INSTRUCTIONS FOR THE TASK: Look through the material below and copy exactly the lines from the line with "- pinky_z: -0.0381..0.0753" to the line with "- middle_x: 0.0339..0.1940", those two lines included.

THE DATA:
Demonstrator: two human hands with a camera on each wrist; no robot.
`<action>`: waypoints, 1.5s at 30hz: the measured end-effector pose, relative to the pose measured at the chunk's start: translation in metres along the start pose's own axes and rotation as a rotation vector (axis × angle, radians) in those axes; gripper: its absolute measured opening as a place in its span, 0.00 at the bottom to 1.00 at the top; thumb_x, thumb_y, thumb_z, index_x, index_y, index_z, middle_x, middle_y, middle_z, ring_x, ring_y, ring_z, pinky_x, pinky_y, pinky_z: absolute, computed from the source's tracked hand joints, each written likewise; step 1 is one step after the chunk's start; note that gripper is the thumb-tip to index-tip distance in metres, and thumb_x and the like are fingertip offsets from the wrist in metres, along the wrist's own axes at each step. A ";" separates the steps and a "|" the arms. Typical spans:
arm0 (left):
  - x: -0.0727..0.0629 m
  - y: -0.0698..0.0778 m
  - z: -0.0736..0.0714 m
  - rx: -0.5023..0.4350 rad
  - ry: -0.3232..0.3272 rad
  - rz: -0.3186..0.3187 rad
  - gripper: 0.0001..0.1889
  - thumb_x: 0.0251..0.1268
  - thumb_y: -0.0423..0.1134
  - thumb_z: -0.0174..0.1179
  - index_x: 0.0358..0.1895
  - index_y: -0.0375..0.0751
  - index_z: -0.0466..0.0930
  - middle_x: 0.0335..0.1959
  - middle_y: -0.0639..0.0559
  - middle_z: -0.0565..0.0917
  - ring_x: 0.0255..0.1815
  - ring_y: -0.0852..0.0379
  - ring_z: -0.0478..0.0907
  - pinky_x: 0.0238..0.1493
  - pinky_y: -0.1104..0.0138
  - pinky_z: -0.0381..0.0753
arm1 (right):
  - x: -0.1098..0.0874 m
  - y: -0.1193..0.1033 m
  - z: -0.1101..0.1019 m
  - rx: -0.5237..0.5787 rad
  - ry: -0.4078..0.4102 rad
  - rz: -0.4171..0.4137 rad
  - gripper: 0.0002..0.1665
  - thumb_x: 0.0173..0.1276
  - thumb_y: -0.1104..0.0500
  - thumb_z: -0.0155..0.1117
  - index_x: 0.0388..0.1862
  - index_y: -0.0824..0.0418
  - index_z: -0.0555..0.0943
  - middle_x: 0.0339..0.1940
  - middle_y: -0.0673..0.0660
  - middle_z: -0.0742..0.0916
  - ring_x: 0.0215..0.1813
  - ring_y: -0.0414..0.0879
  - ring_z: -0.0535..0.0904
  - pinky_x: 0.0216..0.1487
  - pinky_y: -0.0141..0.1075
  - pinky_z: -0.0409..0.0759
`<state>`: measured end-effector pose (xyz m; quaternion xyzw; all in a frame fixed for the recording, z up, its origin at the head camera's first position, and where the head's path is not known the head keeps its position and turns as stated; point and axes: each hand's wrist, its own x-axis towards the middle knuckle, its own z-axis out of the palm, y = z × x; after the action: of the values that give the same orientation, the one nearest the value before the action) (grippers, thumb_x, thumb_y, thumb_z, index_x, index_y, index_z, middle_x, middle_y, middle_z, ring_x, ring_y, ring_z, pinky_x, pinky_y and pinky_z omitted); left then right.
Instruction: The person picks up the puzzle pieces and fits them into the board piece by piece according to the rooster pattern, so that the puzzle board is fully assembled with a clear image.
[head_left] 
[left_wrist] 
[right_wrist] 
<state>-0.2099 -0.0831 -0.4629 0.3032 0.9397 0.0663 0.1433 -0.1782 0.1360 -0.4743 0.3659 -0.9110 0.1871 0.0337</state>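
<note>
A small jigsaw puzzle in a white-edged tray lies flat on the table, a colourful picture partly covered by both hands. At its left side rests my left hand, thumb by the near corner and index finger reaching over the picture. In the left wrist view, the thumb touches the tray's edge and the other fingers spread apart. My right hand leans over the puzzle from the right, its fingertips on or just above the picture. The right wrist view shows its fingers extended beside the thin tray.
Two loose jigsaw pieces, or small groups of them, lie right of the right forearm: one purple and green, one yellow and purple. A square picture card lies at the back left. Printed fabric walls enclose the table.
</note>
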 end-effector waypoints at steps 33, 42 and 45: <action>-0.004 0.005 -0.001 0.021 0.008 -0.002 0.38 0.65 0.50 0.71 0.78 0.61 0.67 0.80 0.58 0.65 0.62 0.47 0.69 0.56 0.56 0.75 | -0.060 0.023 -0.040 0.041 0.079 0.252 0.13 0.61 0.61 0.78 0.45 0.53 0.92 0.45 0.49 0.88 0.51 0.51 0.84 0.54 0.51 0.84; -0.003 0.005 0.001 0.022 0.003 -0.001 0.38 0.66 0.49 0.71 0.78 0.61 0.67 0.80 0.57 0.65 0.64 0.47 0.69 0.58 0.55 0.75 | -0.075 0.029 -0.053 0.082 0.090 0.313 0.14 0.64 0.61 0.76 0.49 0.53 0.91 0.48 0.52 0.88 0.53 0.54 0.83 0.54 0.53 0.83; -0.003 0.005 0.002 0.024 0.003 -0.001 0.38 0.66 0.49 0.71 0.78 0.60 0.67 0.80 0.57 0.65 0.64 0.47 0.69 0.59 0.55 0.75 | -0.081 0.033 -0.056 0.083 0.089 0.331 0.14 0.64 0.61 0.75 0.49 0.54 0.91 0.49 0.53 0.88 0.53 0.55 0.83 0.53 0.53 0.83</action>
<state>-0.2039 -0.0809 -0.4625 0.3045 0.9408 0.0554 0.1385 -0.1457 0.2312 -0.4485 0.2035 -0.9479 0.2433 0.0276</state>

RESPONSE TO THIS EXERCISE:
  - pinky_z: -0.0381..0.0753
arm1 (right):
  - x: -0.1098..0.0874 m
  - y: -0.1193..0.1033 m
  - z: -0.1101..0.1019 m
  - rx: -0.5237..0.5787 rad
  - ry: -0.4078..0.4102 rad
  - rz: -0.4171..0.4137 rad
  - gripper: 0.0002..0.1665
  - thumb_x: 0.0173..0.1276
  - thumb_y: -0.1104..0.0500
  - thumb_z: -0.0155..0.1117
  - index_x: 0.0388..0.1862
  - index_y: -0.0824..0.0418
  - index_z: -0.0555..0.0943
  - middle_x: 0.0339..0.1940

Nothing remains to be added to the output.